# Planet Hulk



## Man18 (Jan 30, 2010)

Wonderful film not a hulk fan but this was pretty awesome, i never read the comic so it was a complete surprise to me it did feel almost like a ripoff of Princess of Mars in a way but I did enjoy it, this sparked a major interest into Hulk who was basically just backup for my favorite Silver Surfer for quite some time, The Hulk as a character seems over powered but they never really use it, he only has a few monstrous feats that are worth mentioning so the whole time you are basically thinking what the hell isnt he mad yet?  I like dumb hulk more than smart hulk but I think they can do a lot with the whole smart hulk thing (which they actually have but probably not nearly enough).


----------



## Blue Zoidberg (Jan 30, 2010)

I never got the whole World War Hulk/ Planet Hulk thing.

Reed Richards - "I don't like the Hulk anymore... Hey, lets strap the green bastard to a rocket and send him off in space!"
Tony Stark - "Sounds good *hic* lets do it!"

Never really had interest in the Hulk; anyone who has "infinite strength potential" and still can't kill stupid wolverine needs some serious plot devlopment...


----------



## Veho (Jan 30, 2010)

Blue Zoidberg said:
			
		

> and still can't kill stupid wolverine needs some serious plot devlopment...


I think that's a fault on Wolverine's part. He's pretty much immortal now, and it's getting ridiculous.


----------



## Hadrian (Feb 2, 2010)

Keep forgetting to grab this, loved the other Marvel animated films (apart from the Next Avengers and I've not even seen Hulk Vs yet).  

Shame we have to wait until next year for the Thor one.


----------



## p1ngpong (Feb 2, 2010)

Just watched it now, it was pretty good.
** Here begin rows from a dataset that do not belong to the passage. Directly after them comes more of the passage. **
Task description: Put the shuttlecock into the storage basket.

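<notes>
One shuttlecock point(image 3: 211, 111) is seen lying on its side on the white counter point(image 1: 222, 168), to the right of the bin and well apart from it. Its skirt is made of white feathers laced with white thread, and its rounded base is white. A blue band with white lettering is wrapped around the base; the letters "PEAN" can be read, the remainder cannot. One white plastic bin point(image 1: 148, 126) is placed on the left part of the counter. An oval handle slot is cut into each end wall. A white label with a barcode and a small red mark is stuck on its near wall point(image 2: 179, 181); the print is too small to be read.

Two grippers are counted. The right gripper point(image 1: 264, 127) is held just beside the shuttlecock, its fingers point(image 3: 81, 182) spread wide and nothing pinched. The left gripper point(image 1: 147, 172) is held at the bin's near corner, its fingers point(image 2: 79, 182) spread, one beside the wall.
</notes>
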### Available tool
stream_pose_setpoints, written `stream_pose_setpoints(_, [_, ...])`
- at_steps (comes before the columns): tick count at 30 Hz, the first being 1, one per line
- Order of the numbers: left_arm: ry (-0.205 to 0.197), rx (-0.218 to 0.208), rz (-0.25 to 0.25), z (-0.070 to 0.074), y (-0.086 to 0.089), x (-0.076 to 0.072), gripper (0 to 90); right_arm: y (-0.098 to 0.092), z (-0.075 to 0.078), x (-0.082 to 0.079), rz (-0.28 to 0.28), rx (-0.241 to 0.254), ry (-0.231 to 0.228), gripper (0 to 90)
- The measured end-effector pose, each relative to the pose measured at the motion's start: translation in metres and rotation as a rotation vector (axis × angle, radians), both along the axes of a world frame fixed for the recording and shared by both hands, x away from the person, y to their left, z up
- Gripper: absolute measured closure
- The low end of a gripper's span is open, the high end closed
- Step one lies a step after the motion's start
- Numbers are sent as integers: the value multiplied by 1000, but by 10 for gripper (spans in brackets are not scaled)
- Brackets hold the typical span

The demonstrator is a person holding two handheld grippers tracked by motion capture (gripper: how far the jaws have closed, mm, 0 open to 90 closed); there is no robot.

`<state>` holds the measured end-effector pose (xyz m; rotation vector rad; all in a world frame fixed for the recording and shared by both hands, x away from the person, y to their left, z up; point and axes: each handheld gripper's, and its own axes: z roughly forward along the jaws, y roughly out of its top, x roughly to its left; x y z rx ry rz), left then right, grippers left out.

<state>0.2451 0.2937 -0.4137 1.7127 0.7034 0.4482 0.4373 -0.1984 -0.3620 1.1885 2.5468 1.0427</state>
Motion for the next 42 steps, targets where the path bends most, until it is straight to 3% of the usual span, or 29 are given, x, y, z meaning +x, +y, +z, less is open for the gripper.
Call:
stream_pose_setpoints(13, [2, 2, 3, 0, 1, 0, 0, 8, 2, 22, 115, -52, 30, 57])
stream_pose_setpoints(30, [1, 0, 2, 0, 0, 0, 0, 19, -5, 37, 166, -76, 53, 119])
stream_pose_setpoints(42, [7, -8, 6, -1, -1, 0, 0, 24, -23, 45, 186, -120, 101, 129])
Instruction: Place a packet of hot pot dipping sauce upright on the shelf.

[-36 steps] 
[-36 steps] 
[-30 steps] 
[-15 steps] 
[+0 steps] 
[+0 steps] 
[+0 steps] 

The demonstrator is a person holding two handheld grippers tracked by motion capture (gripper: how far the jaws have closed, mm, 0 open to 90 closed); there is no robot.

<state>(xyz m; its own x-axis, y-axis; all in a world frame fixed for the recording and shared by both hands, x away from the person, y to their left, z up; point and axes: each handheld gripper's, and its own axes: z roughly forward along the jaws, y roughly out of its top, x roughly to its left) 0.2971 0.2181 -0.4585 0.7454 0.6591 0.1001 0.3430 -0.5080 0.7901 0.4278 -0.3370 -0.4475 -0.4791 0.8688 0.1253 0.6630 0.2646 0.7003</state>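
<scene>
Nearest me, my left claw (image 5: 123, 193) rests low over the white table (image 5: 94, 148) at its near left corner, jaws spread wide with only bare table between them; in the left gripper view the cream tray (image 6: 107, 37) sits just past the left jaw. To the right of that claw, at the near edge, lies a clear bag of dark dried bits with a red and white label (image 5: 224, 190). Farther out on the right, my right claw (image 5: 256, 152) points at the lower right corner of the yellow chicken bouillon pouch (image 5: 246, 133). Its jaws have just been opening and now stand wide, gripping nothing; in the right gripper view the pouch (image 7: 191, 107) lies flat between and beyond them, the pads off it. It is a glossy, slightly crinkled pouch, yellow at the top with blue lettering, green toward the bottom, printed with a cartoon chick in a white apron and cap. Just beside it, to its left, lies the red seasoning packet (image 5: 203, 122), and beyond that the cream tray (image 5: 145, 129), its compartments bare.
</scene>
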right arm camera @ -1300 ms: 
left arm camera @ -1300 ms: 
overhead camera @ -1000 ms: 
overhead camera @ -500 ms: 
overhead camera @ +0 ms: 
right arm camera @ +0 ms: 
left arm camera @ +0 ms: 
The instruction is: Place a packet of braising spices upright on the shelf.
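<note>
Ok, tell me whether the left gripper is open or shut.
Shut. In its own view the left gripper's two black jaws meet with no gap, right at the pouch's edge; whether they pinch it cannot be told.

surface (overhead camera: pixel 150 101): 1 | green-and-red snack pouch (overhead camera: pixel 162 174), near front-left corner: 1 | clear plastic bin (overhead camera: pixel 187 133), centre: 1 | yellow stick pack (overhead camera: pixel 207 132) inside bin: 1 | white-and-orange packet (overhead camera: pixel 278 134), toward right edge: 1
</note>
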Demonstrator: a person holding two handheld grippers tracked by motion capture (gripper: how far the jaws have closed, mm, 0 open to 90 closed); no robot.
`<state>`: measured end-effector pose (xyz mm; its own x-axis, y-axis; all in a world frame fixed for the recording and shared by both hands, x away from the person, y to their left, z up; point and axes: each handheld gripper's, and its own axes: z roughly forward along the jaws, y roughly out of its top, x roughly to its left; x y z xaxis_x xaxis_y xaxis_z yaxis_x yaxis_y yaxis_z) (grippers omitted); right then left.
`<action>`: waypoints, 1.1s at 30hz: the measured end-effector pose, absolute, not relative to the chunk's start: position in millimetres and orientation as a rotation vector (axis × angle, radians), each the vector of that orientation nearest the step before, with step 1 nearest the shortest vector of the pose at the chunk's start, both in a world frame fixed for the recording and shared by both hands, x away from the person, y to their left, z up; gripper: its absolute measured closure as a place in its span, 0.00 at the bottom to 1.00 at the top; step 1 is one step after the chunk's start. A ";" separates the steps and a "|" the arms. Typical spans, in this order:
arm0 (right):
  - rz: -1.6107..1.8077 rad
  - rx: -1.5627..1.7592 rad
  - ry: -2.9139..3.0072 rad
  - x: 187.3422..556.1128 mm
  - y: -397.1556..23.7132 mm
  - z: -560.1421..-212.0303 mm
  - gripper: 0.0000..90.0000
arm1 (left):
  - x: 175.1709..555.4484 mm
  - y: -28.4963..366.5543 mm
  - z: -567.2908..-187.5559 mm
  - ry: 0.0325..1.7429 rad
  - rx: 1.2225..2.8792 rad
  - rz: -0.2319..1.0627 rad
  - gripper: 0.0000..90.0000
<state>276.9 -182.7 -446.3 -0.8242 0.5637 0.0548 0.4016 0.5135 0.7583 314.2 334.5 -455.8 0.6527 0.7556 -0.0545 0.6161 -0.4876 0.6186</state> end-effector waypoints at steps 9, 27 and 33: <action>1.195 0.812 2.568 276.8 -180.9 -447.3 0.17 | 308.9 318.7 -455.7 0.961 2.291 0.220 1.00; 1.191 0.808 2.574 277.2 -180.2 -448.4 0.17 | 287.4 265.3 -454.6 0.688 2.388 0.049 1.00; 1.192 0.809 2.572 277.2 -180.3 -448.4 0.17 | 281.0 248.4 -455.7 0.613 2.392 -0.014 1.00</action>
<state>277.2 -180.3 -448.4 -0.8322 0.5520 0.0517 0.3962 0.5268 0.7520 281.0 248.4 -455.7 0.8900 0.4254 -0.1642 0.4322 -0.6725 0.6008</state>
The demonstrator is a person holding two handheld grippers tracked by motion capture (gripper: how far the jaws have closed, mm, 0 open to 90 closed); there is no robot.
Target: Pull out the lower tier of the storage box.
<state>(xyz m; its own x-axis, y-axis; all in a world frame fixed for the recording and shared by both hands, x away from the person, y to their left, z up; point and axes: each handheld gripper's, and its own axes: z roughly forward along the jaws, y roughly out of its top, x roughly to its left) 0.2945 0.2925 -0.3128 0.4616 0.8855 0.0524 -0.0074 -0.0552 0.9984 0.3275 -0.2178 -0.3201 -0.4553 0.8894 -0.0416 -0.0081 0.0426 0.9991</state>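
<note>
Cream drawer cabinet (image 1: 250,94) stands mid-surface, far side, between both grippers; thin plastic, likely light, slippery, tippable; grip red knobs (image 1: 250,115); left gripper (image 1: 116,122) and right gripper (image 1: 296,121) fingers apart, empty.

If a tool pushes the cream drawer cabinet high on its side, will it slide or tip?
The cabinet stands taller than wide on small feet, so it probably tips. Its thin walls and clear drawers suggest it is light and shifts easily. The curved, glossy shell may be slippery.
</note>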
Think Gladiator, but with the Hulk as the Gladiator and you will know what you are in for.


----------



## Man18 (Feb 3, 2010)

p1ngpong said:
			
		

> Just watched it now, it was pretty good. Think Gladiator, but with the Hulk as the Gladiator and you will know what you are in for.


that ava looked better with the penises 

i will end up buying it when i can find ti used for 5$ good movie but not worth full price.


----------



## Pyrofyr (Feb 5, 2010)

Blue Zoidberg said:
			
		

> I never got the whole World War Hulk/ Planet Hulk thing.
> 
> Reed Richards - "I don't like the Hulk anymore... Hey, lets strap the green bastard to a rocket and send him off in space!"
> Tony Stark - "Sounds good *hic* lets do it!"
> ...


They sent him off because the retards knew that if the hulk was around for the civil war he would go on Cap's side, and would probably end iwth the world in ruins. Their only option (to further their bullshit agenda) was to send him off into space. Captain America totally was against it. Later on after Hulk finally gets off the planet and gets back he pretty much starts a world war when he comes back to the civil war bullshit.


----------